I got this super easy recipe from Real Simple. The pot pie is cooked right in the skillet, so you don’t lose any flavor, and it’s got carrots and squash to liven things up. The best part is the puff pastry top! It’s a great one-pot winter dish.
2 Tbsp. extra-virgin olive oil
1 lb. boneless chuck roast, fat trimmed, cut into ¾-in. pieces
1 tsp. kosher salt
1 tsp. black pepper
6 Tbsp. all-purpose flour, divided
1 ½ cups chopped leeks (from 2 medium leeks)
1 cup chopped carrots (from 2 large carrots)
2 Tbsp. chopped fresh thyme, divided
½ cup stout beer (we used non-alcoholic beer)
2 ½ cups beef stock
1 cup chopped butternut squash
½ (17.3-oz.) package of frozen puff pastry sheets, thawed
1 large egg, lightly beaten
1 Tbsp. water
Preheat oven to 425 °F. Heat the oil in a 10-inch cast-iron skillet over medium-high (I used non-stick – the main thing is that it can go in the oven, really). Toss together the beef, salt, pepper, and 2 tablespoons of the flour in a medium bowl. Add to skillet; cook, stirring often, until the pieces are browned on all sides, about 8 minutes. Add the leeks, carrots, and 1½ tablespoons of the thyme. Cook until the vegetables begin to soften, about 4 minutes. Add the beer; cook 1 minute, stirring to loosen any browned bits from the bottom of the skillet. Whisk together the stock and the remaining flour; add to the skillet and bring to a simmer, stirring frequently. Reduce heat to medium; cook, stirring occasionally, until the beef is tender and the sauce thickens, 30 to 35 minutes, adding the squash after 15 minutes.

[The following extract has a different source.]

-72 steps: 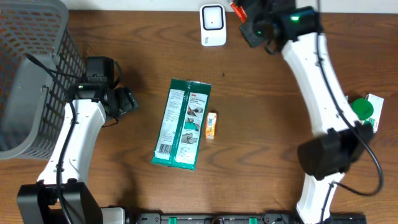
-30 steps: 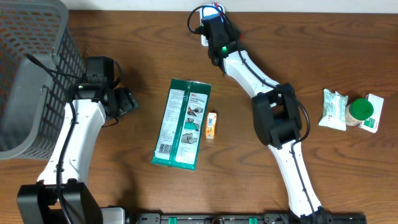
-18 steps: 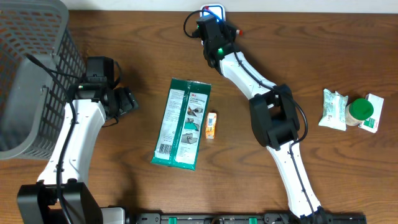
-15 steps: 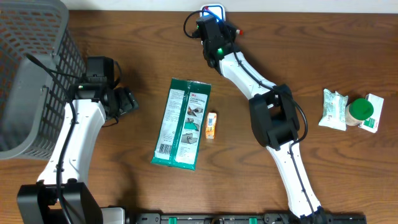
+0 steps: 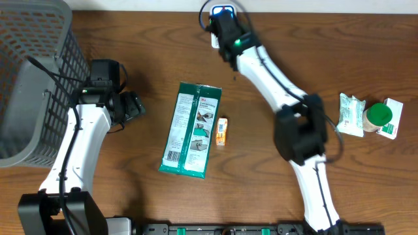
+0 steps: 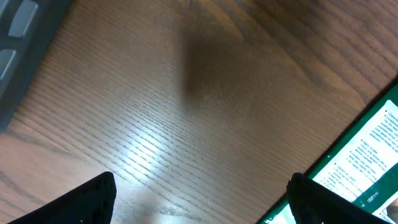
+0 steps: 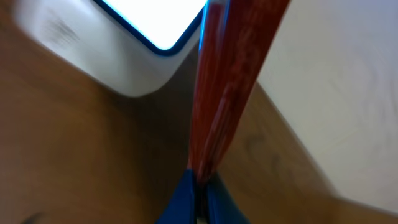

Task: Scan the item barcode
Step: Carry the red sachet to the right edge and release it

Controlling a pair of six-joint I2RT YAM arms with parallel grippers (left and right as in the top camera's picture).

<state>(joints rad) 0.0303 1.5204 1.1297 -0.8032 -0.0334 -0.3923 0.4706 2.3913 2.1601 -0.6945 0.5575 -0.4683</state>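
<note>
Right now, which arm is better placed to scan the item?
Right. The right claw grips a thin red packet beside the lit white scanner; the left claw hangs open, empty, over the wooden table.

This is looking like a robotics lab staging a shop checkout: two white robot arms (image 5: 85, 140) are reaching over a wooden table (image 5: 144, 59), with a lit scanner (image 5: 224, 11) sitting top centre, a grey mesh basket (image 5: 32, 39) upper left and packaged goods (image 5: 191, 129) lying mid-frame.

My surface (image 5: 130, 209) is dark brown wood grain; a pale wall (image 7: 336, 74) stands beyond its far edge; glare (image 6: 143, 149) streaks the wood.
</note>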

Roll out the puff pastry gently into a 12-inch square. Place the pastry over the simmering beef mixture. Whisk together the egg and water; brush over the pastry. Cut several slits in the center of the pastry. Bake in oven until the
pastry is golden brown, about 15 minutes. Sprinkle with the remaining thyme and serve.